What happens when you don’t vote

What is wrong with us? Our soldiers fight a war half a world away so that people in a country most of us have never even visited can have the privilege of voting for their leaders. But here in the good old US of A, it seems as though we could care less about the right to vote that so many patriots once died to ensure.

While talking heads and pundits ponder the meaning of our latest primary results and discuss the confluence of certain issues and the way one candidate ran a campaign versus another, the truth of the matter is that our nominees to represent us in the United States Senate for the next six years were chosen by the saddest turnout of voters I’ve seen in a long, long time.

Apparently, somewhere between 10 and 20 % of the Alaskan electorate believes in the concept of democracy and the value of voting. The rest, I assume, had better things to do than participate in free elections that Tuesday. They probably had to go fishing or hit Costco for a sale or walk the dog. Whatever they did that they considered more important than voting, let me just say, “Shame on you. Shame. Shame. Shame.”

It’s not as though people had to walk miles to get to a polling place while carrying a baby. They didn’t have to wait days in line for their chance to vote. They didn’t have to pass a gamut of gun toting soldiers they could only hope were on their side and wouldn’t open fire. No, all they had to do was get in their car, drive probably no more than ten minutes to their polling place and spend about three minutes in a private booth making black circles next to the name of the candidate of their choice.

Doesn’t seem as though that should have been all that hard, does it? Heck, if you really couldn’t be around on election day, you could have voted early, voted absentee or voted a question ballot if you weren’t near your precinct. Government has done everything but send someone to your home with the ballot and a black pen to make voting as convenient as possible. And still we Alaskans ignore the danger that arises when we do not exercise our right to vote.

So, quite frankly, good for Joe Miller’s supporters. He may not be my candidate of choice but he clearly was the candidate of choice for people who bothered to vote. Those of you who are shocked by Murkowski’s loss should first ask yourself if you made it to the voting booth that day, because the only way to win in this country – well, except possibly for one odd moment in Florida in 2000 – is to get the majority of the votes. Your candidate doesn’t win if you are sitting home watching American Idol reruns on the assumption that your neighbor will vote for your candidate so you don’t have to be bothered.

Look around you at work today. Look around you at the grocery store. Look around you at the restaurant.  About eight out of every ten people you see did not think our country and its guarantee of free elections with a private vote mattered enough to take a few minutes to cast a ballot. Pretty pathetic.

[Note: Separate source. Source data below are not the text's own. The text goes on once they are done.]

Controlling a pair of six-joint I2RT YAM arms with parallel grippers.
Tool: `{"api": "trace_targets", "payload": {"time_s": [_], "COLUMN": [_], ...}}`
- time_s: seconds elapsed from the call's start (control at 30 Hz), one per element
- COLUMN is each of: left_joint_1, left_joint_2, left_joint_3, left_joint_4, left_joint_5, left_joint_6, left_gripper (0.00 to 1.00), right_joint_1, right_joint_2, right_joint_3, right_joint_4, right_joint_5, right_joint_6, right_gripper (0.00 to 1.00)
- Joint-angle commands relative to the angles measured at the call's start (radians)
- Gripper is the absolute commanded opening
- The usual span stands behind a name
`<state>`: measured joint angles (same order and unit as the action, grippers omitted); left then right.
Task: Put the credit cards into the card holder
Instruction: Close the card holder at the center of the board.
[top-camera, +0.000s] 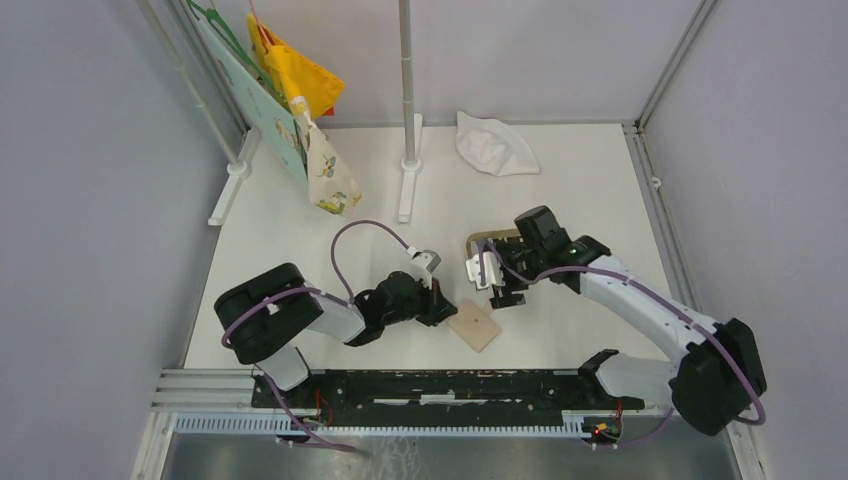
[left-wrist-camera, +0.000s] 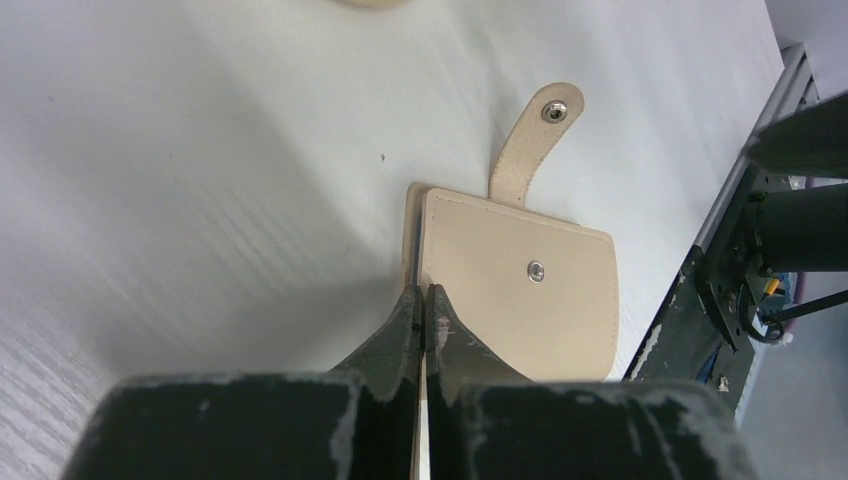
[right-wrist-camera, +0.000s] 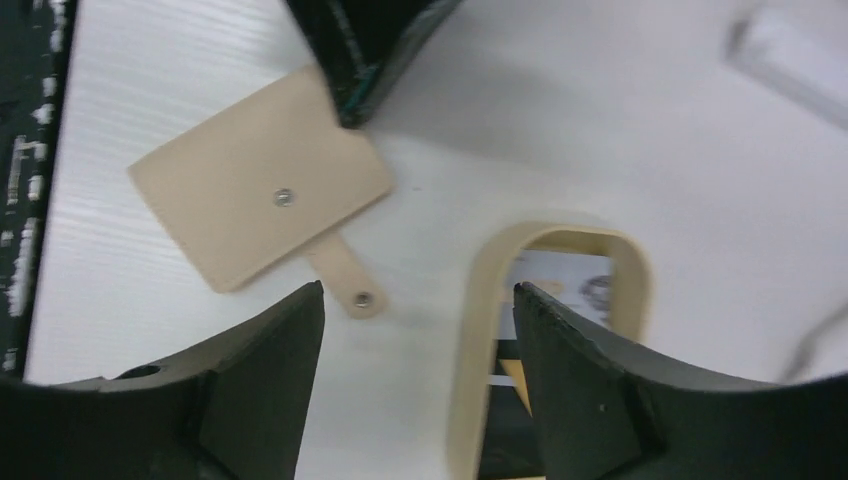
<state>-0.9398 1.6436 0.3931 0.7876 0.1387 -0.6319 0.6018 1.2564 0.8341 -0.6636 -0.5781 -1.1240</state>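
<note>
Beige leather, or something like it, is what we have in hand: the card holder (left-wrist-camera: 520, 290) lies flat on the table (left-wrist-camera: 200, 150) straight ahead of the left claw (left-wrist-camera: 424, 322), with its snap strap (left-wrist-camera: 540, 140) flung open on the far side. That claw is pressed together on the near edge of the card holder, close to its left corner, with only a sliver of material between the fingers. The right claw (right-wrist-camera: 418, 292) is spread wide and holds nothing. It hangs over the tan tray (right-wrist-camera: 478, 300), and the credit cards (right-wrist-camera: 562, 285) lie inside the tray just beneath it, a pale one on top with hints of orange and black below.

We judge the card holder light and floppy, so a pinch at one edge will likely lift a flap rather than the whole thing: good for opening it, poor for carrying. The credit cards look thin, stiff and slick, lying flat on the tray floor. We would take one across its edges, perhaps tipped against the rim, and expect it to slide.
</note>
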Motion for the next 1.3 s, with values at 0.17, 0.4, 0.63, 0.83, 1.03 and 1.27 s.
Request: {"api": "trace_targets", "payload": {"time_s": [0.17, 0.4, 0.63, 0.83, 1.03, 1.27], "left_joint_1": [-0.075, -0.089, -0.118, -0.163, -0.177, -0.187], "left_joint_2": [-0.086, -0.123, -0.12, -0.081, -0.069, -0.056], "left_joint_3": [-0.044, -0.068, -0.081, -0.079, -0.073, -0.062], "left_joint_4": [0.045, 0.048, 0.073, 0.092, 0.09, 0.084], "left_joint_5": [-0.202, -0.248, -0.301, -0.355, -0.38, -0.395], "left_joint_6": [-0.056, -0.056, -0.075, -0.099, -0.107, -0.108], "left_gripper": [0.02, 0.02, 0.02, 0.02, 0.02, 0.02], "right_joint_1": [-0.064, -0.103, -0.235, -0.27, -0.269, -0.253], "right_joint_2": [-0.053, 0.034, -0.059, -0.015, 0.02, 0.108], "right_joint_3": [-0.001, 0.006, -0.151, -0.106, -0.073, -0.061], "right_joint_4": [0.144, 0.185, 0.392, 0.318, 0.277, 0.248], "right_joint_5": [-0.233, -0.27, -0.333, -0.24, -0.127, -0.142], "right_joint_6": [0.274, 0.324, 0.599, 0.573, 0.604, 0.633], "right_gripper": [0.98, 0.98, 0.98, 0.9, 0.62, 0.48]}}
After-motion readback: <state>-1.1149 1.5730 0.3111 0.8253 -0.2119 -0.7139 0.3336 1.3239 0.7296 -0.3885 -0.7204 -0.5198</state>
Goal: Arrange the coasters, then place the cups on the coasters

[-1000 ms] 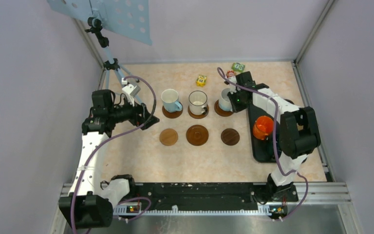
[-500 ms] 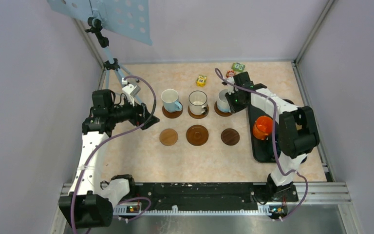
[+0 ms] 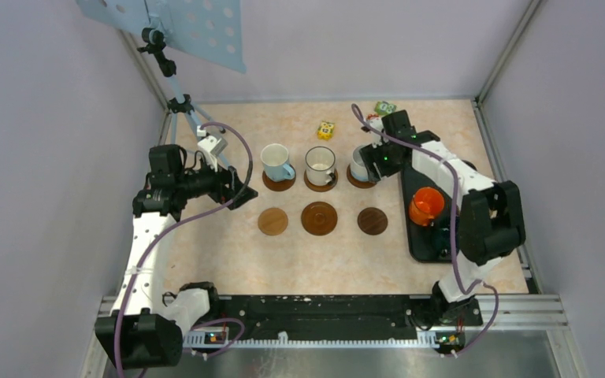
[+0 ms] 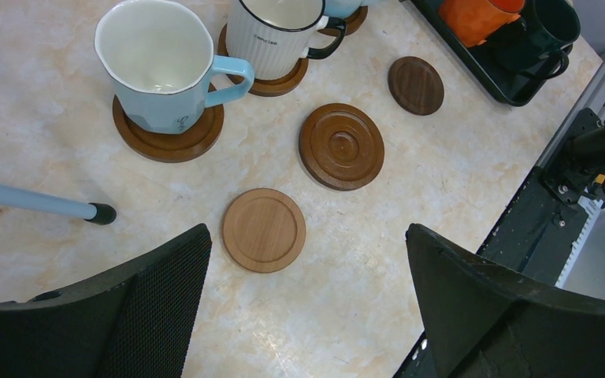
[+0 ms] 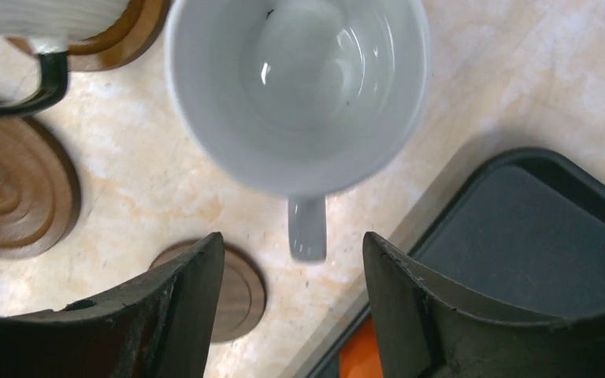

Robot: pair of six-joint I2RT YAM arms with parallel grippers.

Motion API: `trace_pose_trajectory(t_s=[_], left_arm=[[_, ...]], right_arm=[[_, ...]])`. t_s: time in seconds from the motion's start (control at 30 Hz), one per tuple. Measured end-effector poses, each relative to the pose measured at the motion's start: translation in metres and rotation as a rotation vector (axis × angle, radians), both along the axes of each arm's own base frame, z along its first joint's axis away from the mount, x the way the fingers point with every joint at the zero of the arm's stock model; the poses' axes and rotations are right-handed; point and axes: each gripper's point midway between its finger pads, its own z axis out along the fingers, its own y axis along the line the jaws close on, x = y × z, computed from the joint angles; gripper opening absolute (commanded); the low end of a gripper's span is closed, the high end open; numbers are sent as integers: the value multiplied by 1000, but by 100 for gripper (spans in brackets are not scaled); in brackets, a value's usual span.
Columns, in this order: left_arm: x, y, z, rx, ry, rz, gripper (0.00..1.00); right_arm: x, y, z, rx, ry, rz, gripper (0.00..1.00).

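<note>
white mug (image 5: 295, 87) under right tool (image 5: 291, 260), jaws apart, arm stretched forward.

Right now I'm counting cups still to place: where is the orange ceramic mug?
In the top view, the orange ceramic mug sits on the black rectangular tray on the right, just right of the darkest round wooden coaster.
</note>
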Motion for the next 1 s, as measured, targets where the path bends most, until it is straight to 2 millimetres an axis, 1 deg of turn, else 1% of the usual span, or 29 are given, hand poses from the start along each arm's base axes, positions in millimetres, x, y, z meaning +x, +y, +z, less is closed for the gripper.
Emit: trace_pose_trajectory(t_s=[0.07, 0.13, 0.2, 0.27, 0.33, 0.37, 0.43, 0.53, 0.67, 0.83, 0.93, 1.0], left_arm=[[0, 0, 0, 0, 0, 0, 99], [0, 0, 0, 0, 0, 0, 99], [0, 0, 0, 0, 0, 0, 99], [0, 0, 0, 0, 0, 0, 99], [0, 0, 0, -1, 0, 0, 99], [0, 0, 0, -1, -1, -1, 99], [0, 0, 0, -1, -1, 0, 99], [0, 0, 0, -1, -1, 0, 99], [0, 0, 0, -1, 0, 0, 99], [-1, 0, 1, 1, -6, 2, 99], [-1, 0, 2, 1, -9, 2, 99], [-1, 0, 2, 1, -10, 2, 99]], right_arm=[[-8, -3, 17, 13, -14, 0, 65], [-15, -8, 39, 35, -45, -4, 65], [-26, -15, 62, 56, -78, -8, 65], [-41, -28, 79, 65, -99, -20, 65], [-57, -44, 87, 61, -97, -45, 64], [-67, -54, 87, 54, -87, -63, 63], [-81, -68, 82, 39, -57, -89, 63], [-108, -89, 62, -6, 40, -124, 62], [-137, -103, 41, -53, 148, -128, 57], [-159, -122, 32, -109, 185, -139, 56], [-163, -129, 29, -131, 184, -144, 54], [-164, -133, 23, -145, 194, -149, 52]])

It’s even more pathetic when I think of the big fuss some people make about patriotism while thumping their chests, waving the flag and declaring America to be the best and only place to be. I don’t disagree with them that America is a pretty special place. I just wonder how they think America will stay so special if they don’t participate in government. 

There’s an old phrase that says, “Use it or lose it.” I look around at Alaska today and think that we are in great danger of losing our freedom of choice simply by not exercising our right to make a choice. On the other hand, I guess sitting home and doing nothing is a choice in and of itself. It’s a choice that says, “I don’t care and I don’t have to. Someone else will fulfill democracy’s promise for me.”

Well, congratulations. They did. Welcome to Joe Miller’s candidacy. At least his supporters cared enough to vote.